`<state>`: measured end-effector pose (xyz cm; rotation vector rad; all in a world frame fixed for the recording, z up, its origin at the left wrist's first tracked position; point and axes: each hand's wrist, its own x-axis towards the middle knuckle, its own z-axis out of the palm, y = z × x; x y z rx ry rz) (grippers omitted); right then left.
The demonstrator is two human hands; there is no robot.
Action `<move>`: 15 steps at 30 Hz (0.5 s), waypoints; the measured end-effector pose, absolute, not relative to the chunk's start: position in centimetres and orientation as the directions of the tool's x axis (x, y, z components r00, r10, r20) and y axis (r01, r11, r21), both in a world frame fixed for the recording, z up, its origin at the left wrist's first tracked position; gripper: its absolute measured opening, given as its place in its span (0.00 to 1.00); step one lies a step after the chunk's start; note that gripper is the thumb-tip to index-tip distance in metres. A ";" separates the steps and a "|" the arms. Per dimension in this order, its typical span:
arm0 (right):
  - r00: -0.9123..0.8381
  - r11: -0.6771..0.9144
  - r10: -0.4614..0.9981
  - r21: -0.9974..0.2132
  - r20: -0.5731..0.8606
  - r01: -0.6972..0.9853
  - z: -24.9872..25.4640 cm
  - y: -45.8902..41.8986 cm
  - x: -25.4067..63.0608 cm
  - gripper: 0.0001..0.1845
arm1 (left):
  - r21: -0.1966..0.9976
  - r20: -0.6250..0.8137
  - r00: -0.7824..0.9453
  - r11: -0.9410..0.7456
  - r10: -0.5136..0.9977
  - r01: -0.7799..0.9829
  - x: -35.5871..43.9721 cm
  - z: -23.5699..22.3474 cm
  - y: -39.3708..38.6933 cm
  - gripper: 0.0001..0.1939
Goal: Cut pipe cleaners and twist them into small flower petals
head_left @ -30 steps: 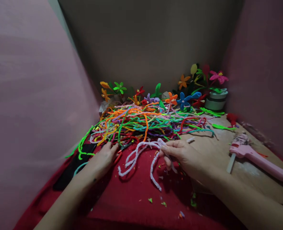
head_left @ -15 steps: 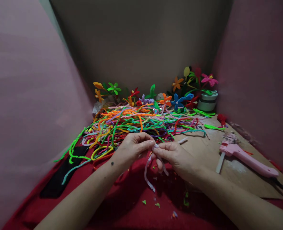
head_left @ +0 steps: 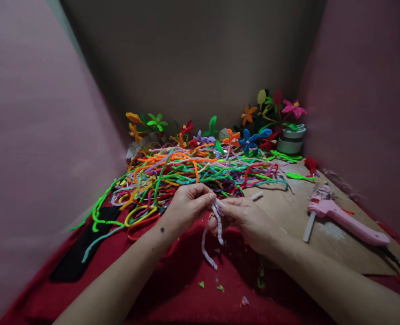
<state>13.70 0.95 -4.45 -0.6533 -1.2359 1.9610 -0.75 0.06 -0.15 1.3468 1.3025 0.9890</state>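
A pale lilac pipe cleaner [head_left: 219,228] is pinched between my two hands over the red cloth, its two loose ends dangling below the fingers. My left hand [head_left: 193,201] grips it with thumb and forefinger from the left. From the right, my right hand [head_left: 241,219] pinches it close by, the fingertips of both hands almost touching. The part between the fingertips is mostly hidden. Just behind the hands lies a large heap of coloured pipe cleaners [head_left: 182,169], with yellow and orange scissor handles [head_left: 140,216] at its near left edge.
A pink glue gun [head_left: 345,219] lies on a cardboard sheet [head_left: 277,207] at the right, its cord running off right. A black flat object [head_left: 74,253] rests at left. Pipe-cleaner flowers [head_left: 249,141] and a pale pot [head_left: 290,140] stand behind. Small scraps [head_left: 220,288] dot the red cloth [head_left: 172,289].
One dangling end of the lilac pipe cleaner has swung left, in front of my right fingers. Both hands keep their pinch. The whole view has shifted slightly.
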 end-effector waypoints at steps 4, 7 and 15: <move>-0.637 -0.353 0.760 -0.905 -0.129 -0.238 -4.5 1.1 13.8 0.17 | 0.960 0.006 0.119 -0.039 0.993 0.279 -0.9 -0.5 -0.1 0.08; -0.622 -0.364 0.767 -0.906 -0.159 -0.217 -4.8 1.3 13.8 0.14 | 0.884 0.136 0.136 -0.182 0.981 0.431 -0.9 -0.9 -0.2 0.07; -0.480 -0.366 0.871 -0.786 -0.102 -0.499 -4.3 1.6 13.7 0.09 | 0.973 -0.042 0.090 0.020 0.995 0.231 -0.3 -0.8 -0.3 0.11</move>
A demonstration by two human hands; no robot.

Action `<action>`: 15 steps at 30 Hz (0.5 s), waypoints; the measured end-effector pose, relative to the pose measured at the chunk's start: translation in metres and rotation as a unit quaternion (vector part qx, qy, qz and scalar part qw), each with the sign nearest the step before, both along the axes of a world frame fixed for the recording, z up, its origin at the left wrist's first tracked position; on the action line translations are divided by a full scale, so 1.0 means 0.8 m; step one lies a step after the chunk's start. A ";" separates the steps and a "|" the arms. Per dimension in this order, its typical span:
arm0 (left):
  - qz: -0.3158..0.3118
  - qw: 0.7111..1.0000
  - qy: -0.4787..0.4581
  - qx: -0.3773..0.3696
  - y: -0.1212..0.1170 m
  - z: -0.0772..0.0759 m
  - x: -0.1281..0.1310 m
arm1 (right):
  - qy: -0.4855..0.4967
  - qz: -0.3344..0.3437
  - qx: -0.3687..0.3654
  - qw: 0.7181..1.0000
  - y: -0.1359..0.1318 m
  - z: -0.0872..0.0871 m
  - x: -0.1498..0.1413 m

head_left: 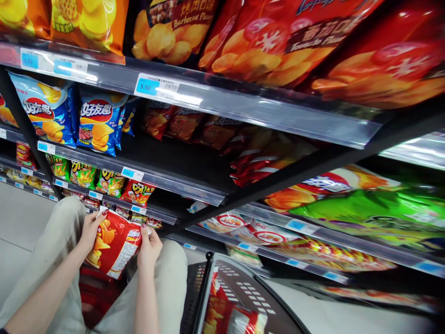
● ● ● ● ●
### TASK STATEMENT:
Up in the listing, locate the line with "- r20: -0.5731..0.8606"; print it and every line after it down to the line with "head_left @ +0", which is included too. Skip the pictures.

### COMPLETED TASK:
  - r20: -0.5731..0.8606
  - r01: -0.6972..0.9853
  - z: -24.9872..25.4640 cm
  - y: -45.8902..41.8986 cm
  - x: -25.4067..63.0608 cm
  - gripper: 0.0001..0.1845
arm1 (left):
  - r21: -0.1966..0.9976
  - r20: -0.6250..0.8137
  - r00: -0.7824..0.9453
  - r11: -0.9410..0.7456
  - r10: -0.5136..0.9977
  - r01: -0.7799..0.9829
  - x: -35.5871..43.9721 cm
  - z: -23.5699..22.3474 cm
  - y: -39.3708..38.6933 cm
  - gripper: 0.0001..0.1939
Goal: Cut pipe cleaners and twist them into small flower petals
head_left @ -30 steps: 
head_left @ -15 steps: 
head_left @ +0 steps: 

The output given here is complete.